The National Curriculum gives English a “pre-eminent” place in education and points out that it supports pupils’ cultural, emotional, intellectual, social and spiritual development and allows them to participate in society.
Education in English will teach pupils to communicate their ideas and emotions to others and through their reading and listening, allow others to communicate with them.
Pupils with ASCs have difficulties with acquiring and understanding language.
Teaching Language and Literacy at Springhallow must take this into account at all times in order to make the curriculum accessible to all of our pupils and to enable them to achieve the best possible learning outcomes. (Article 23, United Nations’ International Convention on the Rights of the Child)
Speaking, listening, attention and understanding are areas of learning that are taught and practised throughout the school day, from Early Years to Post 16. It is the core area of difficulty for our students and so is at the heart of our literacy curriculum.
Our approach to communication is guided by SCERTS principles. SCERTS focuses on building competence in Social Communication, Emotional Regulation and Transactional Support. We aim to support progress in all of these areas.
Our teaching is through setting up structures that provide support to engage with learning in the classroom and beyond. This is adapted as the children grow and learn e.g. “Now-Next” boards can become a schedule and then a written checklist.
We aim to support functional communication but also to build students’ expressive and spontaneous language to help them enjoy their developing relationships with other people. We are supported by our Speech and Language Therapists.
Communication happens through PECS, ICT, Makaton in addition to verbal communication. Singing, drama, partner games, Look’n’ Listen, group times, debates, discussions, telephones role play, all support learning to communicate
Reading comprises of decoding and comprehension. Both aspects are essential if students are to become good readers.
At Springhallow we follow the Essential Letters and Sounds Phonics Programme but adapted to our students’ pace of learning and personal communication needs.
Many of our students take time to build the skills required for phonics learning. We work on their attention and understanding to ensure they are ready to embark on the formal programme.
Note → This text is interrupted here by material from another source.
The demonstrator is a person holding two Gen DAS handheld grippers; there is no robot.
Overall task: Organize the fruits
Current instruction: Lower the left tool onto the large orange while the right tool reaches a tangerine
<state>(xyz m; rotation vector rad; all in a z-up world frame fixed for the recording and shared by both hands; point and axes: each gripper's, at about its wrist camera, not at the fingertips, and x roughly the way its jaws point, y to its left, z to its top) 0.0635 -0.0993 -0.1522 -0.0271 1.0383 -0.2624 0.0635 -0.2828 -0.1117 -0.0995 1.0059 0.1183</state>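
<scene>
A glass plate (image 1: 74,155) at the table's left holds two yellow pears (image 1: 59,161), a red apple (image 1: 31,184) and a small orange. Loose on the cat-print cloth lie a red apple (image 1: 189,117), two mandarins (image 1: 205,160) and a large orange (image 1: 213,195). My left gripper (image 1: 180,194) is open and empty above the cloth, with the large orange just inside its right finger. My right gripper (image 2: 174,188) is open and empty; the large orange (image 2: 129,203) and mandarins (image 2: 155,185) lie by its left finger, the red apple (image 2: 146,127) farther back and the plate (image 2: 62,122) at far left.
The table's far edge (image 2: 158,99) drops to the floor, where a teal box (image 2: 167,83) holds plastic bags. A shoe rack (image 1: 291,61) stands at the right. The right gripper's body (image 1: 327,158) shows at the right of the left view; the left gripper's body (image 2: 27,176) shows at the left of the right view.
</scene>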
Many of our students enjoy the structure of the ELS lessons but these are always delivered at a pace that allows them to access the learning in a meaningful way.
Language comprehension is a key focus for our pupils. We use strategies such as Colourful Semantics, PECS, sensory stories, role play, picture books and films to make stories and other texts meaningful for our students.
Once basic understanding is achieved we work on higher level comprehension skills through Inferencing Training Skills.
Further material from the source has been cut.